He pressed her no further. He doubtless believed she had spoken the truth. She had ever been candid. Now, however, she lacked courage to speak. She remembered that the boy had said ‘I come to you with a message.’ He had disappeared without giving it. What was that message? Was he gone without delivering it?

Mr. Jordan slowly ate his breakfast. Every now and then he looked at his daughter, never steadily, for he could look fixedly long at nothing.

‘I will tell you all, papa,’ said Eve suddenly, shaking her head, to shake off the temptation to be untrue. Her better nature had prevailed. ‘It was not a dream, it was a reality. I did see a pixy on the Raven Rock, the maddest, merriest, ugliest imp in the world.’

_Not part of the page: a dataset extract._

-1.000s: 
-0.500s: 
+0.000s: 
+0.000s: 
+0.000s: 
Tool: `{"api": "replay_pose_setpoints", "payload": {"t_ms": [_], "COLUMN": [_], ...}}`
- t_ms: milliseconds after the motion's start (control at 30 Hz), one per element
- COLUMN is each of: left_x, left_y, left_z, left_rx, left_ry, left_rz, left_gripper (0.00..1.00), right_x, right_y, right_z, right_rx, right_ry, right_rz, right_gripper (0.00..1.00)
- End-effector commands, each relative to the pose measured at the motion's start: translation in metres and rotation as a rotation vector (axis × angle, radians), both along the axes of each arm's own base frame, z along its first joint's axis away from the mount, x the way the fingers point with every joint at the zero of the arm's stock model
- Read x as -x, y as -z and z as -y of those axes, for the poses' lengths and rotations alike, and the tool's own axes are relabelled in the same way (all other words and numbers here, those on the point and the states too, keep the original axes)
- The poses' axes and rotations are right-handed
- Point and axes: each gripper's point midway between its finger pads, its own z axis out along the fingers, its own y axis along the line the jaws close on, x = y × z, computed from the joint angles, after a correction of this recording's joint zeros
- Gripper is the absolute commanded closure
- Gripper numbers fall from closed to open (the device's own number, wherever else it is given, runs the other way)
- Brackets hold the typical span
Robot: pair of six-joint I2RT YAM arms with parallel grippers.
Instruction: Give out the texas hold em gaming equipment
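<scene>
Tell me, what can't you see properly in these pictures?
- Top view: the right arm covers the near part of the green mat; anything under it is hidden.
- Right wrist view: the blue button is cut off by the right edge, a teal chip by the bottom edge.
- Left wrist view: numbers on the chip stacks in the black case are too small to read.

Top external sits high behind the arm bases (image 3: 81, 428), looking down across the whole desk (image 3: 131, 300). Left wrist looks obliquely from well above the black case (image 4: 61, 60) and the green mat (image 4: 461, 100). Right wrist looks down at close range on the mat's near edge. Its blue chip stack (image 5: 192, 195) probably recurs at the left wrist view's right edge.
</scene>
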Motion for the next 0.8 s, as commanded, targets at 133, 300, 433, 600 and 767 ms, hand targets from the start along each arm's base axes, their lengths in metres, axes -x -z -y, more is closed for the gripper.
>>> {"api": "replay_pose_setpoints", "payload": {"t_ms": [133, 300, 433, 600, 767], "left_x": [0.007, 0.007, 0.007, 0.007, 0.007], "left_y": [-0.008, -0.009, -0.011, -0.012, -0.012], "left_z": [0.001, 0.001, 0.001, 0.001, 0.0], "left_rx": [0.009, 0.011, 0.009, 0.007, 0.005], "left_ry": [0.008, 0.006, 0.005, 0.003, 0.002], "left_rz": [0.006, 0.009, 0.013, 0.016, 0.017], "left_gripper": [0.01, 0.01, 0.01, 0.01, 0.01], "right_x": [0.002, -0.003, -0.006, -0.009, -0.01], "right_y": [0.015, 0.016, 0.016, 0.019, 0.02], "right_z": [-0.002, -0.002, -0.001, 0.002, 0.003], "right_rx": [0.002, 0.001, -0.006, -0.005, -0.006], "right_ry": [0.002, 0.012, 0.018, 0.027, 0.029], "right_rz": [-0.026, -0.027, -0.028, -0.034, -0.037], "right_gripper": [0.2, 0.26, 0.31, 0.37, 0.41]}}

‘We are surrounded by an unseen creation,’ said Mr. Jordan. ‘The microscope reveals to us teeming life in a drop of water. Another generation will use an instrument that will show them the air full of living things. Then the laugh will be no more heard on earth. Life will be grave, if not horrible. This generation is sadder than the last because less ignorant.’

‘O papa! He was not a pixy at all. I have seen him before, when Mr. Jasper was thrown. Then he was perched like an ape, as he is, on the cross you set up, where my mother first appeared to you. He was making screams with his fiddle.’

Mr. Jordan looked at her with flickering, frightened eyes. ‘It was a spirit—the horse saw it and started—that was how Jasper was thrown,’ he said gravely.

‘Here Jasper comes,’ said Eve, laughing; ‘ask him.’ But instead of waiting for her father to do this, she sprang up, and danced to meet him with the simplicity of a child, and clapping her palms, she asked, ‘Mr. Jasper! My father will have it that my funny little pixy was a spirit of the woods or wold, and will not believe that he is flesh and blood.’

‘My daughter,’ said Mr. Jordan, ‘has told me a strange story. She says that she saw a boy on the—the Raven Rock, and that you know him.’